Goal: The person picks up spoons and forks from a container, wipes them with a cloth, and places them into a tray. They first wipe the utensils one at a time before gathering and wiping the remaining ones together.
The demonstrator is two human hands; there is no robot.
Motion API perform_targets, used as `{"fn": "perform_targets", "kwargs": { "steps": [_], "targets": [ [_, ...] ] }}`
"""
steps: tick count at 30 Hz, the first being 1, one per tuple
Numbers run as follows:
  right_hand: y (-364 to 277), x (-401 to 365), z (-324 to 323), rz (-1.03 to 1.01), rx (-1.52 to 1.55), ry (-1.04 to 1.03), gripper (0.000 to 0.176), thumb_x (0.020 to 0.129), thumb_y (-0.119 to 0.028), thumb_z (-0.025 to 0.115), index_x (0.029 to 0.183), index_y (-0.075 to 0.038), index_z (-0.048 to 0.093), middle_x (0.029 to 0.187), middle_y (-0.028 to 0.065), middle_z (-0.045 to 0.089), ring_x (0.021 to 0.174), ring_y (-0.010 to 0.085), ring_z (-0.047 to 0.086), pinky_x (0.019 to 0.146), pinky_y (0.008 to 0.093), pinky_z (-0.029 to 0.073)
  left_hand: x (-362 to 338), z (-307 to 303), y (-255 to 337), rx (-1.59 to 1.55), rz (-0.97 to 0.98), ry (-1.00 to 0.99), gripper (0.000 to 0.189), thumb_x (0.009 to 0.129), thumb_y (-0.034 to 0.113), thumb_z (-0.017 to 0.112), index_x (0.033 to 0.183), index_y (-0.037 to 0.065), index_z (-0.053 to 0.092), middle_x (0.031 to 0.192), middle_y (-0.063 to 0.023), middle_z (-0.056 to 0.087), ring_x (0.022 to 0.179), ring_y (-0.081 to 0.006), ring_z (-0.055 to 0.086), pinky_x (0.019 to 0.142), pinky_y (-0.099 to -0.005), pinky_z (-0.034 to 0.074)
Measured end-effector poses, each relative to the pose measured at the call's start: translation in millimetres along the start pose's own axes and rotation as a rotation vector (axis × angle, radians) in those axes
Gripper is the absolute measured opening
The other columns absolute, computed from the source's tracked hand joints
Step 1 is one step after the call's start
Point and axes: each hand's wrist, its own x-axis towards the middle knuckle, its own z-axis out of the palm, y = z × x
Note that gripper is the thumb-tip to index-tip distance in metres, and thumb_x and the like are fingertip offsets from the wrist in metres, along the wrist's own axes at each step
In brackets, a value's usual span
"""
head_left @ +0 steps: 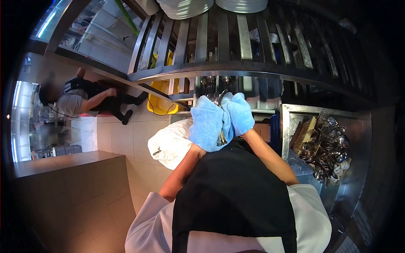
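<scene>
A co-worker crouches far left. The left hand and right hand, fingers wrapped shut inside a blue cloth, grip a cutlery bundle below the steel rack. This looks like wiping dry, and turning the bundle calls for a firm hold. A cutlery bin stands right.

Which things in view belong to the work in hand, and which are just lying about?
In hand:
- blue cloth, wrapped over left hand and right hand
- bundle of cutlery between them
- probably the cutlery heap in the steel tray

Lying about:
- plates on the slatted shelf
- yellow bin
- white bag
- another person, far off
</scene>
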Motion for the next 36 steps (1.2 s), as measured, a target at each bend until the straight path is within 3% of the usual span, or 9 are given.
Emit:
{"fn": "perform_targets", "kwargs": {
  "steps": [4,7,16,17,22,25,28,34,36],
  "targets": [
    [5,13,1,-0.040,-0.265,-0.464,0.026,0.091,-0.031,0.066,0.084,-0.007,0.073,0.088,0.0186,0.072,0.082,0.0350,0.071,0.071,0.0459,0.056,0,12,-4,0.089,0.051,-0.088,0.035,0.099,0.017,0.053,0.132,0.005,0.058,0.130,-0.0219,0.058,0.119,-0.0388,0.056,0.105,-0.0436,0.045],
    [22,7,20,0.115,0.194,0.036,0.030,0.093,-0.032,0.065,0.082,-0.005,0.072,0.076,0.0183,0.069,0.071,0.0374,0.068,0.065,0.0462,0.055,3,51,-37,0.088,0.416,0.406,0.028,0.089,0.018,0.062,0.112,0.002,0.068,0.112,-0.0217,0.065,0.103,-0.0412,0.062,0.094,-0.0505,0.047],
    [23,12,15,-0.192,-0.209,-0.497,0.020,0.083,-0.025,0.065,0.075,-0.007,0.071,0.079,0.0104,0.072,0.069,0.0281,0.071,0.057,0.0459,0.056,25,110,-69,0.059,0.152,0.190,0.021,0.089,0.016,0.062,0.104,0.002,0.068,0.101,-0.0203,0.066,0.091,-0.0375,0.062,0.085,-0.0495,0.049],
    [42,0,43,0.117,0.350,-0.433,0.023,0.088,-0.027,0.064,0.078,-0.007,0.071,0.079,0.0093,0.071,0.069,0.0298,0.069,0.057,0.0456,0.055,20,108,-67,0.046,0.139,0.182,0.022,0.089,0.016,0.062,0.105,0.002,0.068,0.101,-0.0204,0.066,0.092,-0.0377,0.062,0.085,-0.0492,0.049],
    [1,-42,74,0.490,-0.006,-0.284,0.022,0.092,-0.027,0.065,0.085,-0.008,0.073,0.083,0.0084,0.070,0.067,0.0278,0.065,0.065,0.0425,0.053,6,114,-59,-0.244,-0.138,0.207,0.023,0.091,0.016,0.060,0.110,0.001,0.064,0.102,-0.0211,0.066,0.097,-0.0382,0.063,0.086,-0.0480,0.050],
    [49,-48,108,0.088,-0.131,-0.655,0.018,0.087,-0.025,0.067,0.080,-0.009,0.073,0.081,0.0113,0.070,0.072,0.0272,0.066,0.066,0.0406,0.053,14,109,-52,-0.504,-0.394,0.246,0.025,0.093,0.015,0.059,0.113,0.001,0.062,0.102,-0.0214,0.066,0.100,-0.0386,0.063,0.087,-0.0472,0.051],
    [97,-54,133,0.243,0.780,-0.751,0.015,0.085,-0.023,0.067,0.081,-0.011,0.075,0.079,0.0128,0.069,0.074,0.0262,0.067,0.068,0.0383,0.053,30,94,-49,-0.711,-0.612,0.298,0.026,0.094,0.015,0.058,0.116,0.000,0.060,0.103,-0.0218,0.065,0.102,-0.0389,0.064,0.088,-0.0465,0.051],
    [44,-49,84,0.463,1.123,-0.597,0.009,0.090,-0.010,0.060,0.088,-0.007,0.069,0.087,0.0099,0.066,0.085,0.0223,0.063,0.080,0.0338,0.049,14,87,-51,-0.614,-0.512,0.176,0.027,0.095,0.016,0.058,0.118,0.000,0.059,0.105,-0.0222,0.065,0.105,-0.0382,0.064,0.088,-0.0453,0.052],
    [54,-50,92,-0.303,-0.224,-0.552,0.010,0.092,-0.009,0.057,0.089,-0.008,0.066,0.089,0.0087,0.064,0.092,0.0205,0.062,0.085,0.0325,0.047,2,91,-53,-0.475,-0.355,0.115,0.027,0.096,0.016,0.057,0.118,0.000,0.059,0.106,-0.0222,0.065,0.105,-0.0376,0.064,0.088,-0.0449,0.052]
  ]
}}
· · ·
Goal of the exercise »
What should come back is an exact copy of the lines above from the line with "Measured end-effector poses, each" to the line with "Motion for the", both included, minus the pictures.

Result of the exercise »
Measured end-effector poses, each relative to the pose measured at the call's start: translation in millimetres along the start pose's own axes and rotation as a rotation vector (axis × angle, radians) in those axes
Gripper is the absolute measured opening
The other columns absolute, computed from the source's tracked hand joints
Step 1 is one step after the call's start
Point and axes: each hand's wrist, its own x-axis towards the middle knuckle, its own z-axis out of the palm, y = z × x
Note that gripper is the thumb-tip to index-tip distance in metres, and thumb_x and the like are fingertip offsets from the wrist in metres, along the wrist's own axes at each step
In brackets, a value's usual span
"""
head_left @ +0 steps: 
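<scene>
A co-worker crouches far left. The left hand and right hand, fingers wrapped shut inside a blue cloth, grip a cutlery bundle below the steel rack. This looks like wiping dry, and turning the bundle calls for a firm hold. A cutlery bin stands right.

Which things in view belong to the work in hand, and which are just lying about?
In hand:
- blue cloth, wrapped over left hand and right hand
- bundle of cutlery between them
- probably the cutlery heap in the steel tray

Lying about:
- plates on the slatted shelf
- yellow bin
- white bag
- another person, far off
</scene>
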Motion for the next 36 steps (1.2 s), as measured, a target at each bend until the straight path is within 3% of the usual span, or 9 are given.

Nothing remains to add to the answer.